Participants were asked to report lifetime use of NSAIDs and other analgesics. A show card of the 124 brand names of commonly used drugs was provided to the subjects during the interview to aid recall. Drugs were recorded, if they had been used at least 20 times. Detailed information on dose and time periods of use was collected, if the drug was used on a “regular” basis (i.e., two or more times per week for at least 1 month). If the subjects had used a drug more than 20 times but not regularly, they were considered “nonregular” users. Subjects who had never used the drug or had used it less than 20 times were defined as “never” users.
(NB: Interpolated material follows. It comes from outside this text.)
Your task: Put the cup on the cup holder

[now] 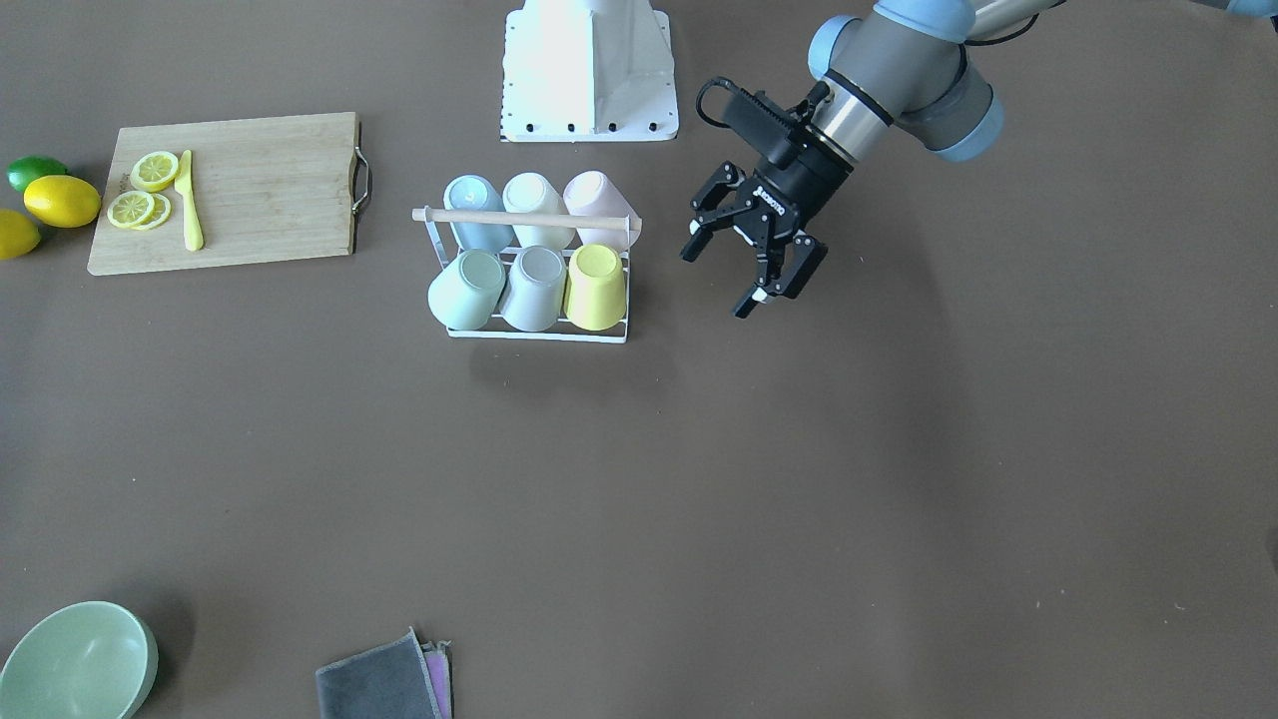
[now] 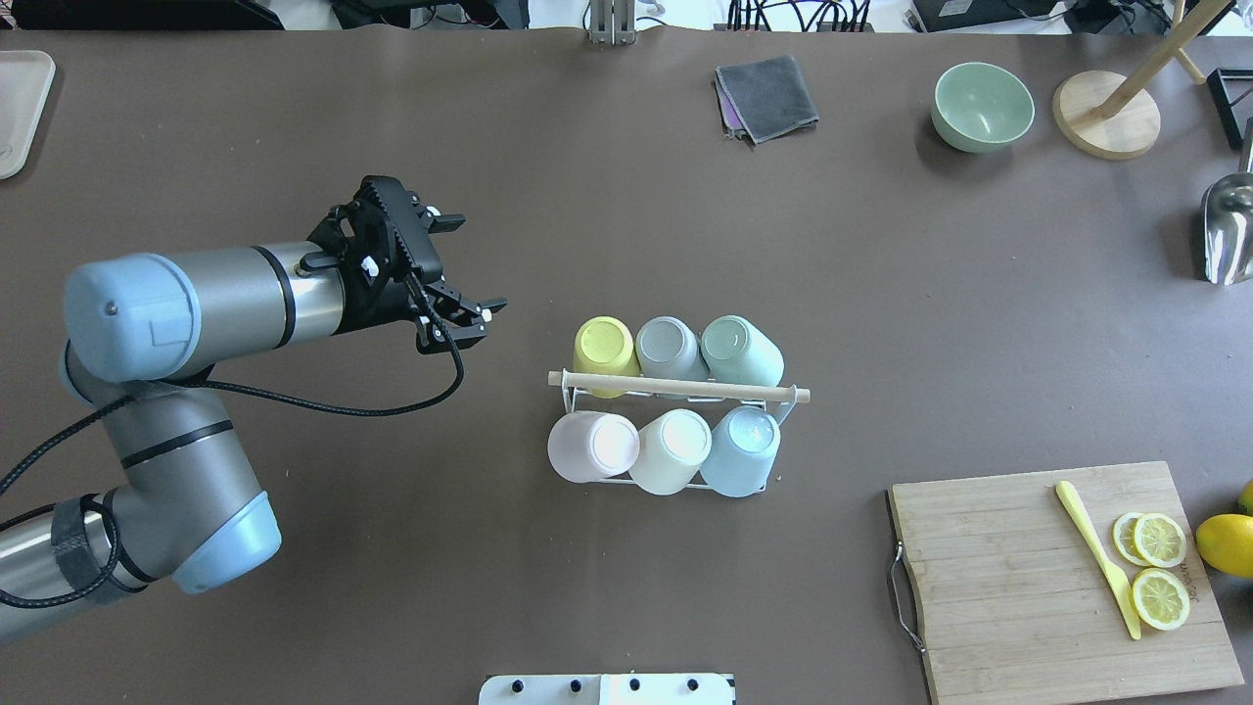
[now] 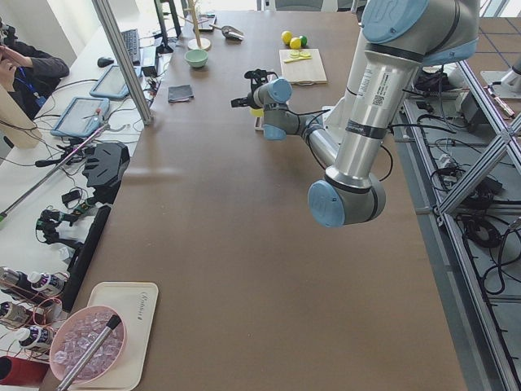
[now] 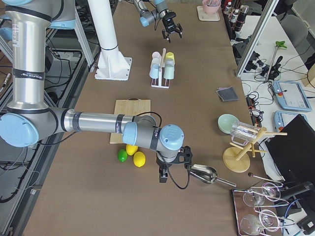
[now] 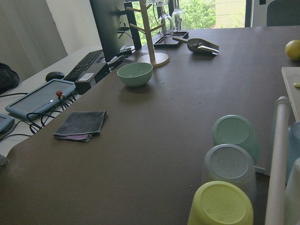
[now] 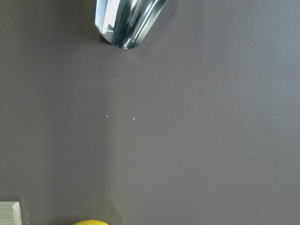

Two pharmacologists developed a drug matrix to translate information on brand names into doses of specific active ingredients over time. The matrix was based on information from publications of the pharmaceutical industry and the Food and Drug Administration, expert opinions of pharmacists, the American Drug Index and Medline Plus. The following categories of analgesics based on their active ingredients were created for analysis: acetaminophen, phenacetin, aspirin, “nonaspirin nonselective NSAIDs” and “selective COX-2 inhibitors.” The compounds included in each category are given in Appendix. For each active ingredient, we calculated duration of use (years) and cumulative lifetime dose (g). To compute lifetime cumulative dose for an active ingredient, we first computed the product of each yearly dose based on the reported dose and frequency of use, as well as the grams of the active ingredient of interest from the drug matrix. We then summed the dose of the active ingredient over the duration of use and over all drugs with the active ingredient.
DNA for genotyping was extracted from exfoliated buccal cells collected from mouthwash samples using standard phenol–chloroform extraction methods or using the Autopure protocol (QIAGEN). Genotyping was performed at NCI's Core Genotyping Facility (http://cgf.nci.nih.gov/operations/multiplex-genotyping.html) as part of a genome-wide association scan of bladder cancer, which included subjects in the Maine and Vermont components of the New England Bladder Cancer Study, as previously described in detail (603 cases and 759 controls).19 New Hampshire subjects were not included in the genotyping step. From the available data, we selected 39 candidate genes in NSAID metabolism pathways, defined to include genes known to play a role in the biotransformation of these substrates. Additional genotyping for NAT1 and NAT2 acetylation was conducted at the University of Louisville, School of Medicine, which included subjects from all three states, as described elsewhere.20 For each candidate gene, single nucleotide polymorphisms (SNPs) were selected across the gene as well as 20 kb upstream of the start of transcription and 10 kb downstream of the polyA tail. SNPs were excluded (N = 4), if they showed evidence of deviation from fitness for Hardy–Weinberg proportion (p <1 × 10−5). SNPs with minor allele frequency <5% (N = 254) were excluded from analysis due to limited power. As a result, 984 SNPs in 39 candidate genes in NSAID metabolism pathways were identified (Supporting Information, Table 1).
We computed odds ratios (ORs) and 95% confidence intervals (95% CI) using unconditional logistic regression for frequency of use (never, nonregular and regular use), duration of use, and cumulative dose, adjusting for age (<55, 55–64, 65–74 and 75+ years), sex, race/ethnicity (white only, Native American/white and other races), Hispanic status (yes/no), state (Maine, New Hampshire and Vermont) and smoking status (nonsmoker, occasional, former and current smoker)21. More detailed adjustment for smoking as well as further adjustment for other drugs under study and employment in a high-risk occupation for bladder cancer had minimal impact on the ORs, and these factors were not included in the final models. Subjects with missing data on the number of years of use or dose were excluded from the duration and cumulative dose analyses. The following number of cases and controls were missing either duration or dose, or both: acetaminophen, 50 cases and 60 controls; phenacetin, 10 cases and 20 controls; aspirin, 38 cases and 53 controls; ibuprofen, 22 cases and 35 controls; naproxen, 11 cases and 13 controls; celecoxib, 4 cases and 15 controls and refecoxib, 3 cases and 11 controls.
To explore the possibility that drug use was related to symptoms prior to diagnosis, we examined the impact on the risk estimates of excluding drug use during the year prior to the reference date and found little or no impact on estimates of risk.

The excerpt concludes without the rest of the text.